Is the amenity of the proposed serviced apartments and to adjoining residential units acceptable?

  1. The Council contends that the proposed serviced apartments provide an unacceptable amenity to future occupants, and the design of the apartments should be consistent with that expected in a residential apartment to reduce amenity impacts. The principal issues with regards to occupant amenity relate to privacy, solar access and noise impacts. The Council is also concerned regarding potential noise impacts to the amenity of existing residents, as raised in objector submissions.

  2. The applicant however contends that as these serviced apartments are for short term stay, the requirements of a residential apartment are unduly onerous, not legally required and not appropriate for this type of development. The proposed serviced apartments, as designed satisfy the amenity needs for future occupants and to existing residents.

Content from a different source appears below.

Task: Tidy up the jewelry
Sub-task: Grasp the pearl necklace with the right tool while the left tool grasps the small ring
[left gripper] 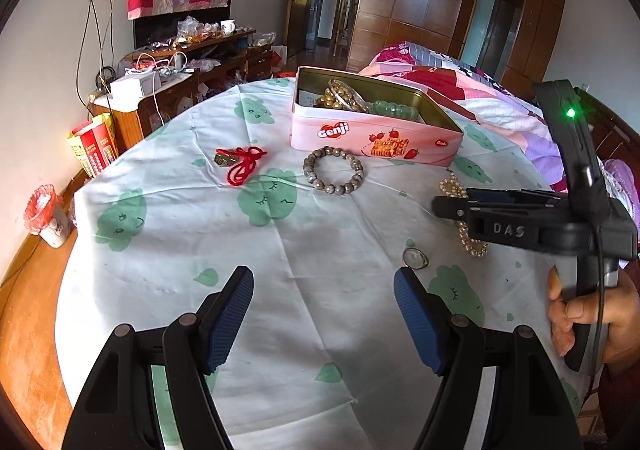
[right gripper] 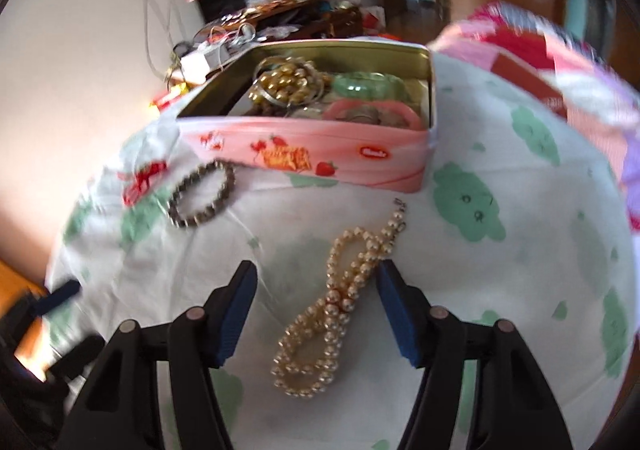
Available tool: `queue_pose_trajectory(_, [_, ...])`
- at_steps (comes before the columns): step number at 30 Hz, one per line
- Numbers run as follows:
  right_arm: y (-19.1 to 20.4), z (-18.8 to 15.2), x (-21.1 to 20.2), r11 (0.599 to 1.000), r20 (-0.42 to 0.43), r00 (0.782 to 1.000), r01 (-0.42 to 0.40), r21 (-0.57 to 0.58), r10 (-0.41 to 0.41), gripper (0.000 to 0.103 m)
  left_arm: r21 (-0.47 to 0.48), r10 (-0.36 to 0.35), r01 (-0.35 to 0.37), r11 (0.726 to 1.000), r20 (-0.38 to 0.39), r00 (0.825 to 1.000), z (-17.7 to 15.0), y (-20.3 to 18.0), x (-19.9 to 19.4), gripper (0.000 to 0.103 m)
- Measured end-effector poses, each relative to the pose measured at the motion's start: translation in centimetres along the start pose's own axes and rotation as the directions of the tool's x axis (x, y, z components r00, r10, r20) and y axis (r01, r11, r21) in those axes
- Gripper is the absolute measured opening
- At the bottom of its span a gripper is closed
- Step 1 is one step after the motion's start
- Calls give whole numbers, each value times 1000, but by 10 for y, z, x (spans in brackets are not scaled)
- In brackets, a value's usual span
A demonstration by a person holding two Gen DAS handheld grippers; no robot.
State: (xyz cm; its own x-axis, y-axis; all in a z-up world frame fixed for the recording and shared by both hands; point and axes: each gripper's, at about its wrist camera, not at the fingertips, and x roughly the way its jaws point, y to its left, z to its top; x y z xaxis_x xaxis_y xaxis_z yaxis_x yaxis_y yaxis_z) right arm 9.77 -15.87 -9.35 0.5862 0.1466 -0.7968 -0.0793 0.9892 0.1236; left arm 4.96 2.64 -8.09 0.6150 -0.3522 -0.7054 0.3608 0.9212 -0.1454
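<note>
A pink biscuit tin [left gripper: 372, 141] [right gripper: 320, 153] stands open at the far side of the cloth-covered table, holding gold beads [right gripper: 284, 83], a green bangle [left gripper: 396, 109] and a pink bangle [right gripper: 372, 117]. In front of it lie a brown bead bracelet [left gripper: 334, 175] [right gripper: 202, 195] and a red cord with a charm [left gripper: 240, 163]. A pearl necklace [right gripper: 332, 314] lies looped on the cloth between the fingers of my right gripper [right gripper: 317, 270] [left gripper: 440, 205], and the pads do not press on it. My left gripper [left gripper: 323, 278] hovers open over bare cloth. A small ring [left gripper: 415, 258] lies near its right finger.
A person's hand [left gripper: 580, 314] holds the right gripper's handle. A bed with a patterned quilt [left gripper: 460, 81] lies behind the table on the right. A cluttered cabinet [left gripper: 180, 65] stands at the back left, and a small bin [left gripper: 44, 215] sits on the floor.
</note>
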Motion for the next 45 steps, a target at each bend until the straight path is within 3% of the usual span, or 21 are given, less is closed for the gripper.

  3. The respondent concedes that the recent amendments to the SLEP, inserting the new cl 7.28 and requirements of the SEPP 65 are not strictly applicable to this DA. However, as the proposed serviced apartments could in the future be converted to residential units, Ms Kaskanlian considers that the amenity of the serviced apartments should be high and comparable, as established in the SDCP in clause 4.4.8.

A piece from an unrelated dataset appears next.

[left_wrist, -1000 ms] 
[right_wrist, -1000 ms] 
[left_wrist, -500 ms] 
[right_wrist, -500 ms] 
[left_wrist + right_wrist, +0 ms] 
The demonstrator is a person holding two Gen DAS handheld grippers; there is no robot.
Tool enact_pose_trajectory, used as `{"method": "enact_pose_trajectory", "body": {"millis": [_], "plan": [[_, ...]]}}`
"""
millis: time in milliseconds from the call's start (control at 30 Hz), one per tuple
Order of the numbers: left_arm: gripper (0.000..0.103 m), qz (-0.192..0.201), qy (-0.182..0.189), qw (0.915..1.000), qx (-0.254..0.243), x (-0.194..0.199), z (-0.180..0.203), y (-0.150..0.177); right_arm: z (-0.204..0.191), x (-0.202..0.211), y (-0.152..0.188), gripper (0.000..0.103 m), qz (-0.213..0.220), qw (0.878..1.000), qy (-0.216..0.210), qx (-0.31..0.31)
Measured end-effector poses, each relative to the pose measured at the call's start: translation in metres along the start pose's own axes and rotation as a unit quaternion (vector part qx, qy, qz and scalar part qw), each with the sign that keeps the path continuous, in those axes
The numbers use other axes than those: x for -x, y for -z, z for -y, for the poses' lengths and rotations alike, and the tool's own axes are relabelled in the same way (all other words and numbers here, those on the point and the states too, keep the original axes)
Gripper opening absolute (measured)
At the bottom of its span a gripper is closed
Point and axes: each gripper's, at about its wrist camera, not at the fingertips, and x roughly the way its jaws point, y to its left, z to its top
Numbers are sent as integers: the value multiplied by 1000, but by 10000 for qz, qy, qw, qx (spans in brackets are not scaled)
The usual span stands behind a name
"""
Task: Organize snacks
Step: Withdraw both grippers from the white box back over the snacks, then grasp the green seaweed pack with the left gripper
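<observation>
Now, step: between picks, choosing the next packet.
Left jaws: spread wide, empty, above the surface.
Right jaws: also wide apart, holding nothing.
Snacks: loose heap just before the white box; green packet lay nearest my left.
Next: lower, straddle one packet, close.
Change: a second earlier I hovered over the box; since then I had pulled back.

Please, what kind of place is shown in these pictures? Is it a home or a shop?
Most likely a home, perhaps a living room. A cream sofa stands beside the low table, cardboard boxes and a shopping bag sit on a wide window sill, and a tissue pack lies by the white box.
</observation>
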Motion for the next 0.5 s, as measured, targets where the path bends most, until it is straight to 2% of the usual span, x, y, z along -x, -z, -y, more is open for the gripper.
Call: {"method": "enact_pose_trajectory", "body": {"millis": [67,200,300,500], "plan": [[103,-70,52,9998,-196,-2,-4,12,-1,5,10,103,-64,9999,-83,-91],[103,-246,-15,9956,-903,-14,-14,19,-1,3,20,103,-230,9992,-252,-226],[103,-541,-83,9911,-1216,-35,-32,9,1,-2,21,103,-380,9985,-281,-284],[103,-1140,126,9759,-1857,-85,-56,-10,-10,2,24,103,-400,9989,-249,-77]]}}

  4. Her concern for the serviced apartments relates to the lack of private open space, poor design without significant modification that results in internal amenity impacts from insufficient solar access to proposed apartment 2, due to poor orientation, and noise to apartment 1, due to proximity to communal open space and basement driveway. Therefore, the serviced apartments do not provide for the safety and health of future occupants.

  5. Mr Betros however considers the design is acceptable for the proposed (short stay) purpose, and whilst a better design could be made if newly constructed, the proposed conversion of these existing spaces does provide an acceptable amenity to occupants for a short term stay.

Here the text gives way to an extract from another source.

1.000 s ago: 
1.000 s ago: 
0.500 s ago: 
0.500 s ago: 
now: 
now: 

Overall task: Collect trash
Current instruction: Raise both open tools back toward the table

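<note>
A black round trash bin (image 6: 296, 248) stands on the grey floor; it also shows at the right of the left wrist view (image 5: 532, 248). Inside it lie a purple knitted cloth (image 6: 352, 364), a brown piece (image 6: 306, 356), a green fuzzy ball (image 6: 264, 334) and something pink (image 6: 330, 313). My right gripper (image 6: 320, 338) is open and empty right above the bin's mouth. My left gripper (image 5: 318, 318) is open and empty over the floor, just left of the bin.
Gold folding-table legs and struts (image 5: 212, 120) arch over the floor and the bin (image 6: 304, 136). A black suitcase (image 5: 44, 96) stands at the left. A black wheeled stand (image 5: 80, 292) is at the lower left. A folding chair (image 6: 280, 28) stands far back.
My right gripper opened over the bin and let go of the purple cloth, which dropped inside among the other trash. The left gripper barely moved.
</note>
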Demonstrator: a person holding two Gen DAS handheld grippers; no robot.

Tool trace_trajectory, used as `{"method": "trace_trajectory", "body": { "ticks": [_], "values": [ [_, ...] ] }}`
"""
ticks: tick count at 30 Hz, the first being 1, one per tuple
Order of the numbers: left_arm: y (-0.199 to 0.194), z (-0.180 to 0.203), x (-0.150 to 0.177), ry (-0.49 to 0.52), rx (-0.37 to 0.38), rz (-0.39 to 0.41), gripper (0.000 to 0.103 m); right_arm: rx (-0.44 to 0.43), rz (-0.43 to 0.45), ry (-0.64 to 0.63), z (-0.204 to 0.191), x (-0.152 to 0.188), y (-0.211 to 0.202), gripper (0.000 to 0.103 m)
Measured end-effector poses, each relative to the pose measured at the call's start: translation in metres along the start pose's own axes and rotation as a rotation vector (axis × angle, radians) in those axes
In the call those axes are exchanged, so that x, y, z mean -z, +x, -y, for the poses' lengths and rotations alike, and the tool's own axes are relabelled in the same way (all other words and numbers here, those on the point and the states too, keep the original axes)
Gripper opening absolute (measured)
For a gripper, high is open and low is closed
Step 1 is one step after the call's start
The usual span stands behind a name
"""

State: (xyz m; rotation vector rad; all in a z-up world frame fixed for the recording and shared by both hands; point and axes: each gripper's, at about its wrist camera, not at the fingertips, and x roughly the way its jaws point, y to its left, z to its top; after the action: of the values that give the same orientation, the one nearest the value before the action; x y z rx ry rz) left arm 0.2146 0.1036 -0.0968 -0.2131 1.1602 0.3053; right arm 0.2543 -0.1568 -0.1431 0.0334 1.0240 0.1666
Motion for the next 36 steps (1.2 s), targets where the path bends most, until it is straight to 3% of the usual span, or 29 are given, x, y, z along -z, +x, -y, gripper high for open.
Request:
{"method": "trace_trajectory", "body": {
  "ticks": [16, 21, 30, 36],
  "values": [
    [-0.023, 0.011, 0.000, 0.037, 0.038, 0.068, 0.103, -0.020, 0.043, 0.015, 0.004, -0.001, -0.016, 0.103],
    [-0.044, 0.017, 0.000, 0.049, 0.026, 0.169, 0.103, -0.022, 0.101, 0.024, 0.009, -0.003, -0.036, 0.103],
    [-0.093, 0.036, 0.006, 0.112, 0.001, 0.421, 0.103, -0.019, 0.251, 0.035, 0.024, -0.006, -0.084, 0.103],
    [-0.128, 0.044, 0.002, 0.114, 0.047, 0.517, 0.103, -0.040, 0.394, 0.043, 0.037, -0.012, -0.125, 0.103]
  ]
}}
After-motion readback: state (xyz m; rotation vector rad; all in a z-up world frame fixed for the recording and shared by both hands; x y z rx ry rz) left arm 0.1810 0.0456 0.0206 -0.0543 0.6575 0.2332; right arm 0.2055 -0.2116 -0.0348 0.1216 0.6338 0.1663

  6. The parties agree that the proposed serviced apartments will not form part of the existing strata plan for residential apartments on the site, and will be managed separately to both the residential units and the commercial units, through the PoM, with a dedicated managing agent.

  7. The parties rely on and are in dispute regarding the relevant clauses (shown in italics below) of the SDCP, specifically clauses 4.4.8 (objectives) and 4.4.8.5 (additional provisions for serviced apartments):

4.4.8 Visitor accommodation

The following objectives and provisions apply to visitor accommodation including the conversion, alterations or additions to existing visitor accommodation. Visitor accommodation includes …. serviced apartments for the temporary accommodation of travellers, visitors and tourists.

Objectives

(a) Ensure the design, development and management of visitor accommodation provides acceptable levels of health, safety, cleanliness, amenity and administration for guests, whilst not adversely impacting on the amenity of the surrounding locality.

(b) Ensure serviced apartment developments provide a level of health and amenity for residents to ensure any future conversion to residential flats is not compromised by poor amenity.

..

4.4.8.5 Additional provisions for serviced apartments

(1) The maximum number of persons accommodated in a bedroom or dormitory is to be determined on the basis of a minimum of:

(a) 5.5sqm per occupant staying more than 28 consecutive days;

(b) or 3.25sqm per occupant staying 28 or less consecutive days in accordance with the Public Health (General) Regulation 2002.

(2) Serviced apartments are to be designed so that the level of residential amenity within each apartment is equivalent to the requirements of a residential flat development.

(3) Visitor accommodation including serviced apartments and residential apartments must not to co-exist on the same floor of any building. The two uses may only co-exist in the same building if:

(a) each use is wholly located on separate floors;

(b) they are serviced from the street by separate foyers, lift access and circulation; and

(c) it can be demonstrated, through an approved Plan of Management, that the visitor accommodation will not reduce the quiet enjoyment of uses by implementing appropriate measures. Where no approved Plan of Management for the visitor accommodation exists, then the introduction of residential uses into that building, either through additional floor area or change of use, is not permitted unless it is for the entire building.

..

(6) Provide a wash tub, washing machine and clothes dryer or clothesline within each apartment.

(7) Provide a garbage room or garbage receptacle storage area with space for recyclables.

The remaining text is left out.